• [Task instructions] Quote word for word the lines below, beginning with the first and ending with the one that has "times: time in". Drop the pictures.

• [Provided material]
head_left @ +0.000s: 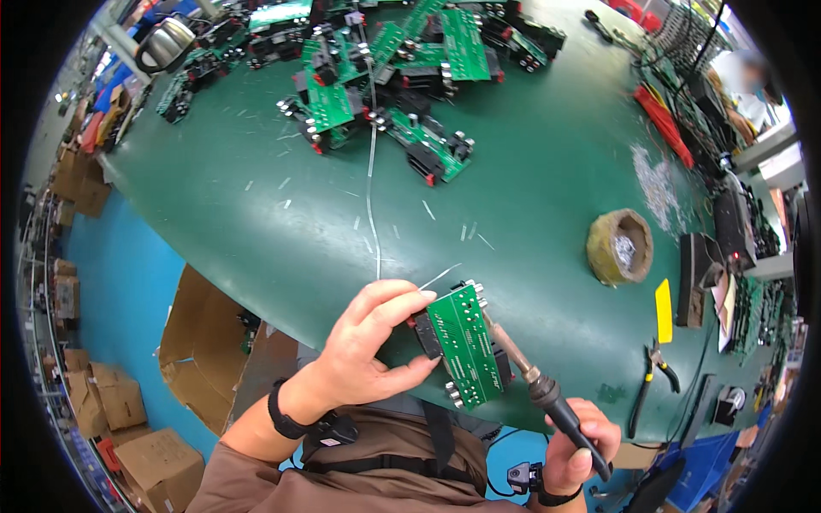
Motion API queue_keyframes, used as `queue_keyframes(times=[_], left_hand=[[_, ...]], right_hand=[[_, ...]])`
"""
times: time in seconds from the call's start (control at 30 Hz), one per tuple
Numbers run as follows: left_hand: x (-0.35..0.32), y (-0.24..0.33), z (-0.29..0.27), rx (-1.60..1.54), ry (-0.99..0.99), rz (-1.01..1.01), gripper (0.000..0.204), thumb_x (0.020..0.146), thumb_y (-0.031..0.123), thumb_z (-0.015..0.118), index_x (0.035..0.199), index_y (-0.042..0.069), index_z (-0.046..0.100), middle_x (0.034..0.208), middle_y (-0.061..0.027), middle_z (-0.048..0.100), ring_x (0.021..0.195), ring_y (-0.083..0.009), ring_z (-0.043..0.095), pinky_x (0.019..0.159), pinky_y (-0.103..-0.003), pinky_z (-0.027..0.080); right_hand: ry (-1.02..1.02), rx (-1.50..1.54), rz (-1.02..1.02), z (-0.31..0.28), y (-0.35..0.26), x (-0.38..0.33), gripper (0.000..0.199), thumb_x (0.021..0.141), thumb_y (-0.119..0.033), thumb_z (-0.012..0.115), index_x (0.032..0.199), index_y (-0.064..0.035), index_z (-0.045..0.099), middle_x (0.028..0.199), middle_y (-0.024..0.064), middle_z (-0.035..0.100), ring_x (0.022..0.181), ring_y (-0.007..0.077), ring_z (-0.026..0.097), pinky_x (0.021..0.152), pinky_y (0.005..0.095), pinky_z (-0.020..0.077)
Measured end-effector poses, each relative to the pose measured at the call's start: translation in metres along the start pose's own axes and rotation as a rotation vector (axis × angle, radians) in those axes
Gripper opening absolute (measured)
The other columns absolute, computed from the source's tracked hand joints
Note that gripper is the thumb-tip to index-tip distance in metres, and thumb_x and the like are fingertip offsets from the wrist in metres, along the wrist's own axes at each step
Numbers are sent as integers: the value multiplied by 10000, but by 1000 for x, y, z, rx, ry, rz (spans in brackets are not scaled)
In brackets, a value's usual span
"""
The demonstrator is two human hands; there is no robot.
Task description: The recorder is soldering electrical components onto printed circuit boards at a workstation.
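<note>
My left hand (368,342) grips a small green circuit board (466,342) with black connectors along its edges, holding it tilted over the near edge of the green table (282,222). My right hand (586,445) is closed around the black handle of a soldering iron (534,385), whose metal tip touches the right side of the board. A thin strand of solder wire (371,197) runs from the far pile down to the board.
A heap of green circuit boards (385,77) lies at the far middle. To the right sit a round brown tip-cleaner pot (619,248), a yellow tag (664,309), pliers (652,376) and red cables (663,124). Cardboard boxes (154,462) stand on the blue floor at left.
</note>
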State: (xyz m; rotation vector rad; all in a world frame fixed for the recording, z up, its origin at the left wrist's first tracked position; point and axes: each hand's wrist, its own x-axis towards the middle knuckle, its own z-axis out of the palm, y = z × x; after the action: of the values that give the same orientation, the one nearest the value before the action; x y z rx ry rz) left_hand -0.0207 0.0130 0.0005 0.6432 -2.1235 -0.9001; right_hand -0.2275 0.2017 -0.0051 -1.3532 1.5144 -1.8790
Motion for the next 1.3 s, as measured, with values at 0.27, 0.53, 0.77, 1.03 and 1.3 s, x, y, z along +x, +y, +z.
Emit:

• [Result for this task]
head_left @ +0.000s: 
Motion API queue_keyframes, used as `queue_keyframes(times=[_], left_hand=[[_, ...]], right_hand=[[_, ...]])`
"""
times: time in seconds from the call's start (control at 30 Hz), one per tuple

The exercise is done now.